La tumeur à cellules géantes de la gaine tendineuse concerne préférentiellement les trois premiers doigts et les deux premiers orteils. Il s'agit d'une affection bénigne d'évolution lente qui survient préférentiellement au niveau de la synoviale des gaines tendineuses et peut provoquer des érosions osseuses. Il se présente comme une masse solide contenant des cellules multinucléées et des dépôts d'hémosidérine. La lésion est localement agressive, nécessite une exérèse chirurgicale et le taux de récidive postopératoire est élevé. Parce que la tumeur à cellules géantes naît de la gaine tendineuse, elle est en contact étroit avec un tendon dans une mesure variable. Le plus souvent, l'étendue du contact de la masse avec le tendon est large et, au niveau des doigts, l'atteinte circonférentielle de la tumeur autour de la phalange est étendue (Kitagawa et al. 2003). L'échographie montre la tumeur à cellules géantes de la gaine du tendon comme une masse hypoéchogène homogène solide bien définie entourant un tendon (Fig. 48) (Horcajadas et al. 2003 ; Middleton et al. 2004). Malgré le contact étroit, la masse ne bouge pas avec le tendon lorsque le tendon glisse : ceci est lié au fait que la lésion provient de la gaine et non du tendon lui-même. Les caractéristiques d'imagerie IRM de la tumeur à cellules géantes reflètent la composition histologique sous-jacente et sa teneur en hémosidérine (faible signal T2) (Figures 48d–f) (De Beuckeleer et al. 1997 ; Kitagawa et al. 2003).

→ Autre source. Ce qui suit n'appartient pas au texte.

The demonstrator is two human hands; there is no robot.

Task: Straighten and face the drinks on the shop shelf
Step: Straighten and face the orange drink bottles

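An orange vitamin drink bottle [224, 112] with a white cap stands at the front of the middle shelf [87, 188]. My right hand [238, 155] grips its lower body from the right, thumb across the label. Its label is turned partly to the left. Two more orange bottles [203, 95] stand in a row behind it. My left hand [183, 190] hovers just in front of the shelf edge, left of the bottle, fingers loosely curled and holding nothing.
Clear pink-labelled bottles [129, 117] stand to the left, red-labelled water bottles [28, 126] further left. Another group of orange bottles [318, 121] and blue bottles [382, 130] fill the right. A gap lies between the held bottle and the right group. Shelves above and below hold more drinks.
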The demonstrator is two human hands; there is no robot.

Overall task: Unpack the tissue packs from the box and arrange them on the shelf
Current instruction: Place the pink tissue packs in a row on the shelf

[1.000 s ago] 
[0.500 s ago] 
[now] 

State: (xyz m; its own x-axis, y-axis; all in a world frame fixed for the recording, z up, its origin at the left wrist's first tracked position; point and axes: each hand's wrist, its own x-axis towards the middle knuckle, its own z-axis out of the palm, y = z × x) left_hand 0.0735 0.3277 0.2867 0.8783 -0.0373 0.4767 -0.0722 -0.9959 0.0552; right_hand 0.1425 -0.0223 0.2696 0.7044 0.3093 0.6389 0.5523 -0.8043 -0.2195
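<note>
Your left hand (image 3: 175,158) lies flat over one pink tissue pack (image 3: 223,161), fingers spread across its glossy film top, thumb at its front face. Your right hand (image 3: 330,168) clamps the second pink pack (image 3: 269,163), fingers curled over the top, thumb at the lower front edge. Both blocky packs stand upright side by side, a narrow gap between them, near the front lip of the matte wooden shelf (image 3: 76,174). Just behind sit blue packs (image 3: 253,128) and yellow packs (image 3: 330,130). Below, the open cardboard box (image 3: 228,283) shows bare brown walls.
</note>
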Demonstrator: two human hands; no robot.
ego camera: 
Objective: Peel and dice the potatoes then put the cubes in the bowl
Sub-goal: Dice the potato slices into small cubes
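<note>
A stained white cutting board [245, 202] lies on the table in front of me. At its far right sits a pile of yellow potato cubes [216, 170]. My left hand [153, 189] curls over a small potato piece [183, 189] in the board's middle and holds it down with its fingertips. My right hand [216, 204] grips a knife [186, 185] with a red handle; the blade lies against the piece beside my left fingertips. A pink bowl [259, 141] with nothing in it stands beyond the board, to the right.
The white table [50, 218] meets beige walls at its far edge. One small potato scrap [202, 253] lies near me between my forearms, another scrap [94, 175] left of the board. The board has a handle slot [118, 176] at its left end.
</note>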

Figure 48. a–f. Tumeur à cellules géantes de la gaine tendineuse. a Radiographie de l'avant-pied chez une femme de 56 ans présentant une lésion palpable douloureuse envahissant l'espace plantaire montrant un effet de masse des tissus mous (flèches) au niveau du troisième espace intermétatarsien. b,c Petit axe b échelle de gris et c Doppler couleur 12–5 MHz Les images US sur la face plantaire du pied montrent une masse hypoéchogène solide bien définie (flèches) qui se développe près du tendon fléchisseur (T) du troisième orteil. La tumeur révèle un flux sanguin détectable situé en périphérie et au centre (m, métatarsien). d–f Les images IRM corrélatives axiales d pondérées en T1, e pondérées en T2 et f pondérées en T1 avec suppression de la graisse et gadolinium montrent la tumeur (flèches) immédiatement adjacente au troisième tendon fléchisseur (tête de flèche). La masse présente une faible intensité de signal sur l'image IRM pondérée en T2 en raison de dépôts d'hémosidérine et d'une absorption discrète de gadolinium sur l'image post-contraste, qui sont des résultats caractéristiques d'une tumeur à cellules géantes. Aucune érosion osseuse n'est observée dans ce cas particulier.